- _What you will do_: Print the whole listing again exactly, keeping no pictures in it.

- _Material provided_:
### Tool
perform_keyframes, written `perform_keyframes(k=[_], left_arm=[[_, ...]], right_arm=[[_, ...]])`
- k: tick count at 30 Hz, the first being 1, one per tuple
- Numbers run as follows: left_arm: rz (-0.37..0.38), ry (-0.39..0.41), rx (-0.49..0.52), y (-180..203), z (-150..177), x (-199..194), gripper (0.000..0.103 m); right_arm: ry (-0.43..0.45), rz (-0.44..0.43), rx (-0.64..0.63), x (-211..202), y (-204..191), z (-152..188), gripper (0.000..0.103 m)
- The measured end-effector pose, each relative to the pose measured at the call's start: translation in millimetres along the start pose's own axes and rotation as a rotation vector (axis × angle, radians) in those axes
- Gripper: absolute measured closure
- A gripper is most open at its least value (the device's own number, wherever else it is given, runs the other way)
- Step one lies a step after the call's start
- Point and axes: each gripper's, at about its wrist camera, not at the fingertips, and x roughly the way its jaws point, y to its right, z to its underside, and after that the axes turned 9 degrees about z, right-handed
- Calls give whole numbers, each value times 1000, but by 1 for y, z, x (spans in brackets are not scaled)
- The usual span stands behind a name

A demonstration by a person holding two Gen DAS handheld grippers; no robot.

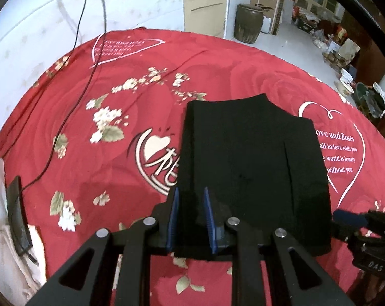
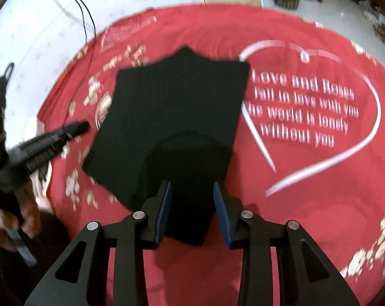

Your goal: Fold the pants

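Folded black pants [image 1: 253, 168] on the red bedspread [image 1: 116, 178], both our grippers over the near edge.

In the left wrist view the pants lie as a flat dark rectangle from centre toward 3 o'clock, covering part of the white emblem. Our left gripper [image 1: 191, 219] has its blue pads narrowly apart over the near left corner at 6 o'clock; we cannot tell whether cloth is pinched. In the blurred right wrist view, our right gripper [image 2: 192, 211] stands with fingers moderately apart, dark fabric between them, pads not visibly pressing. A black cable [image 1: 64, 117] trails at 10 o'clock.
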Motion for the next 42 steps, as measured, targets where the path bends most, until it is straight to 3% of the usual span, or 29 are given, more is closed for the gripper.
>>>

- _Problem solution_:
### Tool
perform_keyframes, written `perform_keyframes(k=[_], left_arm=[[_, ...]], right_arm=[[_, ...]])`
- k: tick count at 30 Hz, the first being 1, one per tuple
- Numbers run as follows: left_arm: rz (-0.37..0.38), ry (-0.39..0.41), rx (-0.49..0.52), y (-180..203), z (-150..177), x (-199..194), gripper (0.000..0.103 m); right_arm: ry (-0.43..0.45), rz (-0.44..0.43), rx (-0.64..0.63), x (-211..202), y (-204..191), z (-152..188), gripper (0.000..0.103 m)
- The measured end-effector pose, each relative to the pose measured at the call's start: translation in millimetres along the start pose's own axes and rotation as a rotation vector (axis × angle, radians) in those axes
- Gripper: absolute measured closure
- A gripper is most open at its least value (the device's own number, wherever else it is given, runs the other way)
- Step one lies a step after the call's start
- Point and axes: each gripper's, at about its wrist camera, not at the fingertips, and x roughly the way its jaws point, y to its right, z to its underside, and after that the axes turned 9 degrees about z, right-handed
- Calls give whole numbers, each value times 1000, but by 1 for y, z, x (spans in brackets are not scaled)
- The usual span stands behind a name

A demonstration by a person holding two Gen DAS handheld grippers; no robot.


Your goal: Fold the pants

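Folded black pants [image 1: 253, 168] on the red bedspread [image 1: 116, 178], both our grippers over the near edge.

In the left wrist view the pants lie as a flat dark rectangle from centre toward 3 o'clock, covering part of the white emblem. Our left gripper [image 1: 191, 219] has its blue pads narrowly apart over the near left corner at 6 o'clock; we cannot tell whether cloth is pinched. In the blurred right wrist view, our right gripper [image 2: 192, 211] stands with fingers moderately apart, dark fabric between them, pads not visibly pressing. A black cable [image 1: 64, 117] trails at 10 o'clock.
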Motion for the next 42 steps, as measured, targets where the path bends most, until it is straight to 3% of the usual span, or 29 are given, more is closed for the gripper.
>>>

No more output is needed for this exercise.